Eleven publishers turned down A Separate Peace. The book first appeared in print in 1959 thanks to the London publisher Secker and Warburg, while the initial U.S. publication took place on leap year day—February 29, 1960. Though the book received mostly positive reviews, it wasn’t an immediate bestseller. But as more and more English teachers discovered A Separate Peace, they brought it into their classrooms, and the book gained a colossal momentum. Knowles’s first published novel would prove by far his most successful one, ultimately selling more than 8 million copies.


Knowles once wrote about serving as the anchor man in a swimming relay race while at Exeter, beating the school’s rival, Phillips Andover Academy. He became “an athletic mini-hero for about 15 minutes.” In A Separate Peace, Finny breaks Devon’s 100-yard freestyle swimming record—but the winning time was unofficial, as Gene, who served as timekeeper, was the sole witness.
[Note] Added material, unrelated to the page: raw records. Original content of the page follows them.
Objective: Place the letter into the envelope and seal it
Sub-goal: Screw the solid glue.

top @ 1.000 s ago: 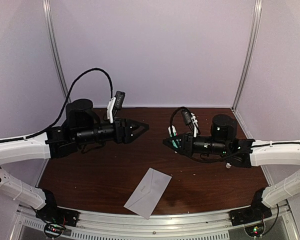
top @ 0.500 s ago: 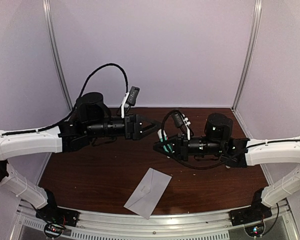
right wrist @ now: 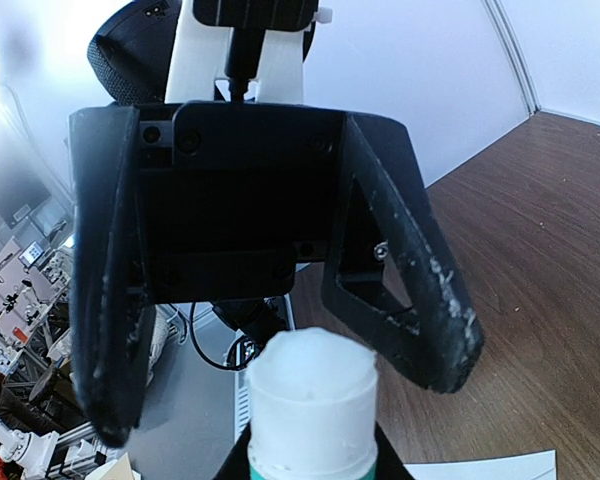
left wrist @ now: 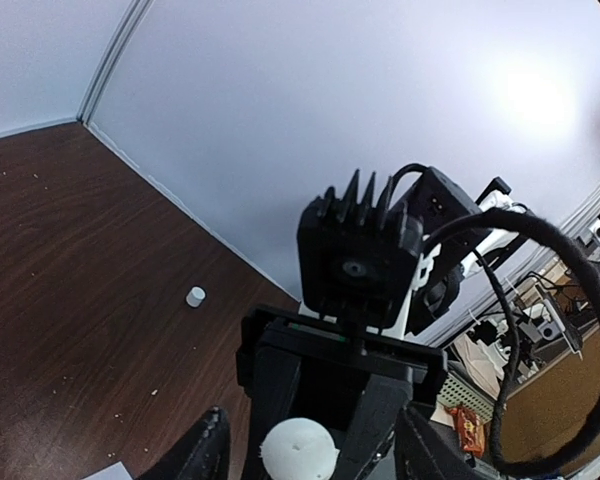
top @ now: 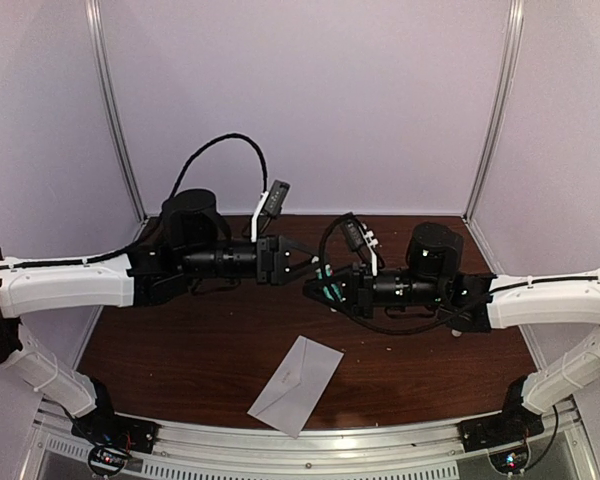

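The envelope (top: 295,385), pale grey with its V seam up, lies flat near the table's front edge. No separate white letter shows in any view. My right gripper (top: 317,290) is shut on a glue stick (right wrist: 310,400) with a white tip and a green band, held level above the table and pointing left. My left gripper (top: 302,262) is open and faces it tip to tip. In the right wrist view its black fingers (right wrist: 410,270) stand wide apart on either side of the stick's tip. The left wrist view shows the tip (left wrist: 298,450) between my own fingers.
A small white cap (left wrist: 195,296) stands on the brown table near the back wall. Pale walls with metal corner posts (top: 115,110) close in the back and sides. A metal rail (top: 310,440) runs along the front edge.
Both arms have swung inward. The left gripper moved right and the right gripper moved left with the glue stick, so their tips now meet over the table's middle. The envelope has not moved.
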Available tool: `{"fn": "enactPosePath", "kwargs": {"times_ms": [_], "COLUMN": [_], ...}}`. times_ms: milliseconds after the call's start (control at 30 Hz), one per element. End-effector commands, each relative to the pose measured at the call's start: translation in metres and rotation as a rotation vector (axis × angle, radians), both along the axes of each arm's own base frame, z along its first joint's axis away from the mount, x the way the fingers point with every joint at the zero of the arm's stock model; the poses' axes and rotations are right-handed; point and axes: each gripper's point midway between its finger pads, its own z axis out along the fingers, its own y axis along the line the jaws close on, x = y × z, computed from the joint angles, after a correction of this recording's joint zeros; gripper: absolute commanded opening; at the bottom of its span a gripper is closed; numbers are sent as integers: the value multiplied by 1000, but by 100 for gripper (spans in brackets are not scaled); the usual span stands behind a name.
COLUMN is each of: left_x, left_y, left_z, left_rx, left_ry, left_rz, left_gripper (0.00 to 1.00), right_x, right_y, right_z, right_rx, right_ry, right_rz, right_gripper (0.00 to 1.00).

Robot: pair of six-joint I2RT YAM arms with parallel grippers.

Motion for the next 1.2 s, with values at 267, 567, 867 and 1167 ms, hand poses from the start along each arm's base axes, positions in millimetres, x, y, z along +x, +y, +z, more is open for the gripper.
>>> {"fn": "enactPosePath", "kwargs": {"times_ms": [267,567,867,1167], "left_x": [-4,-9,-11,1], "left_y": [-9,-12,-12,-4], "left_z": [6,3,7,23], "left_rx": [-36,-35,-56,-69], "left_ry": [-9,4,11,-11], "left_rz": [-39,-58,-65,15], "left_gripper": [41,23,6,4], "right_x": [0,8,12,3], "right_y": [2,0,-3,-13], "right_z": [14,9,5,-1], "right_rx": [36,21,9,-12], "right_ry": [-30,-24,-19,-3], "right_rz": [-2,-52,-84,-66], "right_gripper": [0,0,8,41]}}
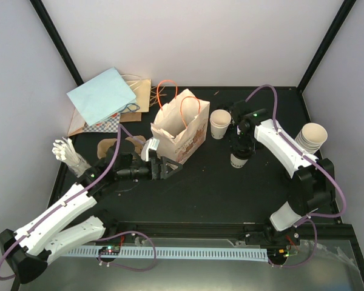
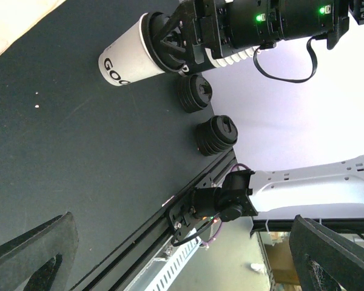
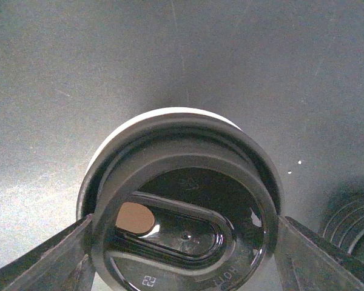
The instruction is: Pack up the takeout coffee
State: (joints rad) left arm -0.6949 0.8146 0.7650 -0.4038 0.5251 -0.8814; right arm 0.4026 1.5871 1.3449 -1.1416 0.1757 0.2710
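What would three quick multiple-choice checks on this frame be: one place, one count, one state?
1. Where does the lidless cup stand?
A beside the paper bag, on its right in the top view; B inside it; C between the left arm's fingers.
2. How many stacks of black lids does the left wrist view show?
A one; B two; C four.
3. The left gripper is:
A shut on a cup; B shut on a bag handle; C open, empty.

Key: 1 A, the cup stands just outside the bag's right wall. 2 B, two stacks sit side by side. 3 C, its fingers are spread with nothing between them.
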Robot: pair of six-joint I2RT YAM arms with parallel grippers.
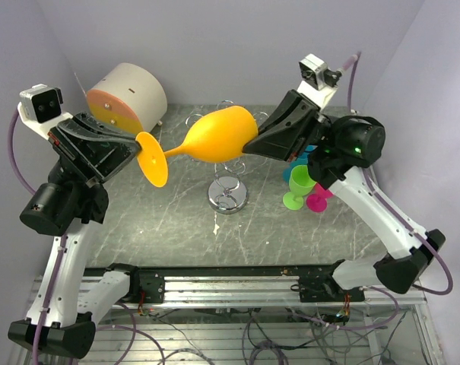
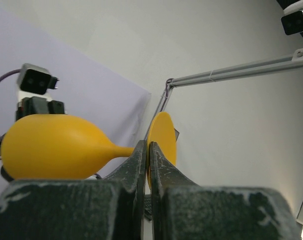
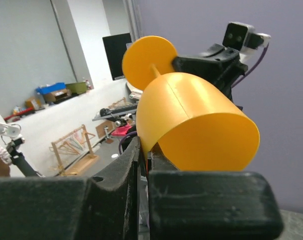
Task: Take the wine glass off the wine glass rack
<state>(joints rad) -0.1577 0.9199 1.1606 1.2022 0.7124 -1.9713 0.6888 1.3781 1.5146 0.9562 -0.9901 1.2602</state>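
Left jaws shut on foot (image 1: 152, 158) of wine glass (image 1: 218, 135); right jaws pinched shut on bowl rim (image 3: 147, 142). Glass sideways in air above rack (image 1: 228, 195), seemingly off hooks. Two-ended hold likely steadies it over counter (image 1: 176, 236).

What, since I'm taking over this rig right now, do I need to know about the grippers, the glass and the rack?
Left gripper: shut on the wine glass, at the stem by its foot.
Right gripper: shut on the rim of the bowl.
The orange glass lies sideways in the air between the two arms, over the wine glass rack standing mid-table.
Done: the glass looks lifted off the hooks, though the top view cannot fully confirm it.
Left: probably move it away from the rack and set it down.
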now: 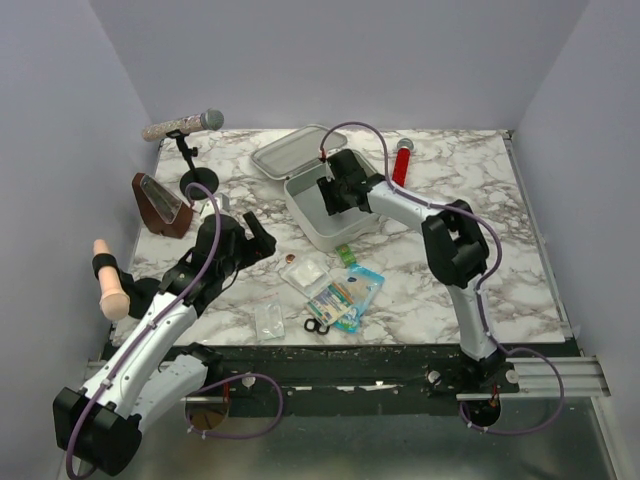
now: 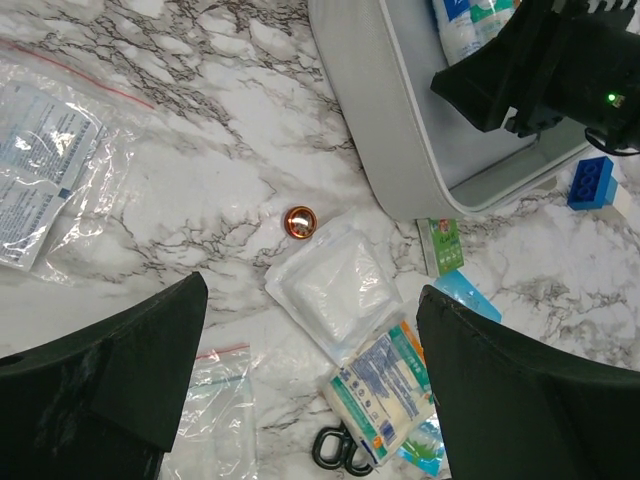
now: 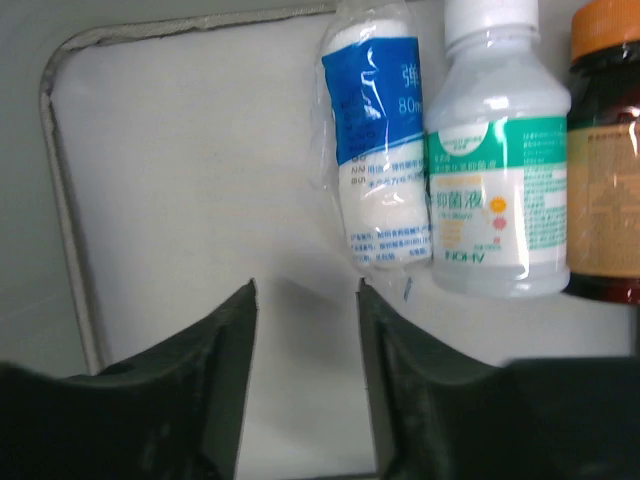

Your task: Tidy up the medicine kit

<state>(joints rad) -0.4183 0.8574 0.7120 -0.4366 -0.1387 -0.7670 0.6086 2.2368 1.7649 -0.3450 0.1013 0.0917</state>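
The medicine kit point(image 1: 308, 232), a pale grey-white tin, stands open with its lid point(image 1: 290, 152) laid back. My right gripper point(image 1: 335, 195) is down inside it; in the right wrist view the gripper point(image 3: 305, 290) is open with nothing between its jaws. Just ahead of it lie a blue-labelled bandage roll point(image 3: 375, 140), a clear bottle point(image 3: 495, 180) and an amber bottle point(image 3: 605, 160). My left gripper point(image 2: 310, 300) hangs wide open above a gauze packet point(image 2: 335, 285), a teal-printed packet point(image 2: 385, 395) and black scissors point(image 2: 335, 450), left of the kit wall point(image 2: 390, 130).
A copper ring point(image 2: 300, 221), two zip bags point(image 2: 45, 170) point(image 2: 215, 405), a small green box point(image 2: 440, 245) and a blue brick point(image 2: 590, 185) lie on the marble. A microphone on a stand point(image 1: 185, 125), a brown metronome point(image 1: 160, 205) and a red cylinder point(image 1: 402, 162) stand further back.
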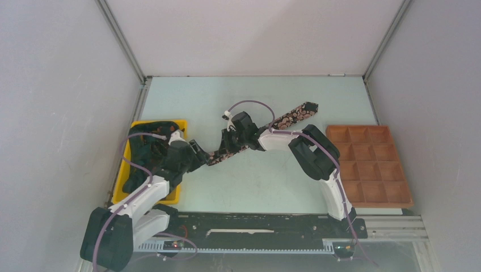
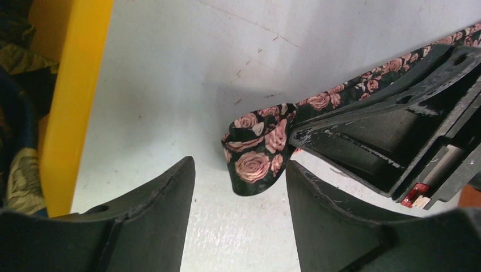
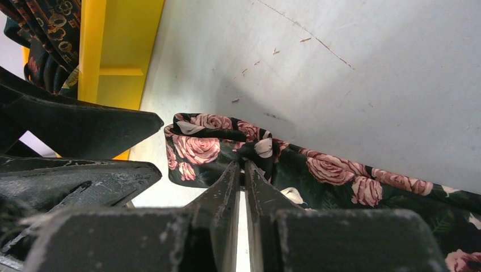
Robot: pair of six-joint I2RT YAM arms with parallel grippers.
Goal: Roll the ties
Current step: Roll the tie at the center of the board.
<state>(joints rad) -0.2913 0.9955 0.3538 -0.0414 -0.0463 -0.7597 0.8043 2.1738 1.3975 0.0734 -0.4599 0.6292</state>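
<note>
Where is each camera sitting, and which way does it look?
Top external: above and behind the arms, looking down on the table; both arms show.
Left wrist: on the left arm, looking past its open left gripper at the rose-print tie's folded end.
Right wrist: on the right arm, looking along its right gripper, shut on the tie.
Shared: all show the tie; both wrist views show the yellow bin.

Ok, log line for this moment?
rose-print tie: laid diagonally, end looped | right gripper: shut on tie at loop | left gripper: open, facing loop | yellow bin: patterned fabric inside
</note>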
Though there was no description of any sexual encounter in the novel, some readers have contended that the book has a gay undercurrent. A handful of critics have objected to this perceived dynamic, including parents in a central New York school district who, in 1980, denounced A Separate Peace as a “filthy, trashy sex novel” that encouraged homosexuality. For what it’s worth, Knowles said, “If there had been homoeroticism between Phineas and Gene, I would have put it in the book, I assure you. It simply wasn't there.”


Fred Segal wrote the screenplay of A Separate Peace; Knowles read through the script and made suggestions for improving it. Directed by Larry Peerce with a largely amateur cast, the movie came out in 1972 to so-so reviews. Knowles was proud of the fact that the production was able to shoot on location at Phillips Exeter Academy, the inspiration for the fictional Devon School.